Als das Gespräch nun drohte zu verglimmen wie die Scheite im Kamin, auch der Kommandeur, der Anstifter des Abends, kein Wort mehr fand, als alle Träume spannen, vielleicht von Heldentat und Eisernem Kreuz, von Pour le mérite oder stolzem Sterben für das Vaterland unter den Augen des Königs, am Ende gar von Friedensschluß und Rückkehr eichenkranzbelaubt zu den Lieben daheim, klang plötzlich des Oberstleutnants Stimme:

»Übrigens, Krebs, Sie wollten uns doch was erzählen?«

Der junge Offizier fuhr empor aus süßseligem Sinnen, man sah ihm an, daß er gern gesprochen hätte, doch in dem allgemeinen Schweigen, wie des Stabsoffiziers Worte eben, einem Echo gleich, unter der hohen Wölbung des Saales verklangen, schien er die Keckheit nicht zu finden, als Jüngster das Wort zu führen. Unwillkürlich streiften seine Blicke den Kommandeur, gleichsam sich erst dessen Zustimmung zu vergewissern. Der Oberst nickte lächelnd:

»Schießen Sie man los!
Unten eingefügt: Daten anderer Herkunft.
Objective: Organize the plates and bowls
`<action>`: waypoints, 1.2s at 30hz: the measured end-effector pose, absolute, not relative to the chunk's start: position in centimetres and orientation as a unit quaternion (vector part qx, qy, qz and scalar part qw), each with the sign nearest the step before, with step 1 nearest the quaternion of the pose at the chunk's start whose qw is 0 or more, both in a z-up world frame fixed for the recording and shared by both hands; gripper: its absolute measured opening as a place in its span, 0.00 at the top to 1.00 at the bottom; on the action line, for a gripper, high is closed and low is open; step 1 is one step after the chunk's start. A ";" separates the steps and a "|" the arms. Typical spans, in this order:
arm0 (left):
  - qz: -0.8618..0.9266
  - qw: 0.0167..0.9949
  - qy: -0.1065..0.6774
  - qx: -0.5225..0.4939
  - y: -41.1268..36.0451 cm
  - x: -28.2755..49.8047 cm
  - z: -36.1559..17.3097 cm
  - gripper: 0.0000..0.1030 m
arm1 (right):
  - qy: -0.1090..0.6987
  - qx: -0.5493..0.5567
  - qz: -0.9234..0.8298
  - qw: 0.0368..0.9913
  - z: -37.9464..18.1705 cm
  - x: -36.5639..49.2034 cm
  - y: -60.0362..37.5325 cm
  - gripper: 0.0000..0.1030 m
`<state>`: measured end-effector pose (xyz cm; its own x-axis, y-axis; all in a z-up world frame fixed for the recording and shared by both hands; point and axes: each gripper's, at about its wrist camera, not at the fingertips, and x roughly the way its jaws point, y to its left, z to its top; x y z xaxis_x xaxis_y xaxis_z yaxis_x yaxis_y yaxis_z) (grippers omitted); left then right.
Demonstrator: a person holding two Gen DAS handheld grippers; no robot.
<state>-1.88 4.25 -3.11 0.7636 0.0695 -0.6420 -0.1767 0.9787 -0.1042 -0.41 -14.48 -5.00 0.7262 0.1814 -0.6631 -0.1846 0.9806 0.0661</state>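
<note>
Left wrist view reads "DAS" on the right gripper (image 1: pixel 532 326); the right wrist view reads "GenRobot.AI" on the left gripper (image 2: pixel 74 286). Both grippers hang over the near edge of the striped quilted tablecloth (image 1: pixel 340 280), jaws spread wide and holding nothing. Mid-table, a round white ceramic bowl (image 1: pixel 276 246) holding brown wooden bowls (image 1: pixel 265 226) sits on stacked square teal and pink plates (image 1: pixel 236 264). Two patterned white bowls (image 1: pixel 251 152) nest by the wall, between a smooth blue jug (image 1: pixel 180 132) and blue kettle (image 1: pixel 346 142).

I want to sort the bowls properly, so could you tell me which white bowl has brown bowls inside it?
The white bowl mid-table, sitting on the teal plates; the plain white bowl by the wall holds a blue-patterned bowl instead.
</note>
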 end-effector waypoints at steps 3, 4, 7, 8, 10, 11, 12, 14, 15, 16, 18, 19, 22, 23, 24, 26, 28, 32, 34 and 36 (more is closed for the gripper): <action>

Aber...«

Er vollendete nicht, nur sein Auge glitt, Rücksicht heischend, über die Gräfin, die neben ihm saß, zurückgelehnt, die feinen Hände ineinandergeschlossen, sicher in Frauenwürde und Schwesternberuf und doch voll leiser Zurückhaltung als einziges Weib unter all den Männern.

Leutnant von Krebs rückte vor im Stuhl, nun schärfer das junge Gesicht mit den Blauaugen und dem blonden Bärtchen von den Flammen beleuchtet, und da er als Jüngster auf dem äußersten linken Flügel saß, wandte er sich ganz nach rechts, ließ den Blick schnell über die Hörer laufen, als stünde er vor seinem angetretenen Zuge, und hub an:

Von süßen Frauen.

Wo sind sie hin, die Abende von Lesgranges? Die holden Abende, wenn die Sonne sank hinter den Türmen von Notre-Dame, wenn ihr letzter Strahl wie eine wirbelnde Säule rotgoldenen Staubes durch die hohen Bäume fiel, der reine Sommerhimmel Mittelfrankreichs in unwahrscheinlichsten Farben stand, blutbrennend, lila, nächtig-blau? Die stillen Abende, wenn die Felder schwiegen, der Park verstummte, nicht einmal zitternde Blätter rauschten und nur leise, wie verträumt, die Wasser rannen im breiten Becken vor dem Schloß? Wo sind sie hin, die Abende von Lesgranges? Wenn süße Frauen atmend schwiegen, schweigend atmeten, tief die warme Luft des Tages einsogen in irgendeiner irren Sehnsucht? Wenn sie die Hände falteten hinter dem rabenschwarzen Haar und auf den Kieswegen schritten, das Haupt zurückgelehnt, die Augen halb geschlossen! Wenn neben ihnen einer ging, stumm wie sie, die Seligkeit des Abends mit plumpen Worten nicht zu stören? Dann saßen sie auf Bänken längs des Weges, noch unter dem Schatten hoher Bäume und doch mit freiem Blick über das herrliche französische Land, wo in der Ferne jetzt die Lichter der Weltstadt flammten in all dem unerhörten, seligen Abendschweigen.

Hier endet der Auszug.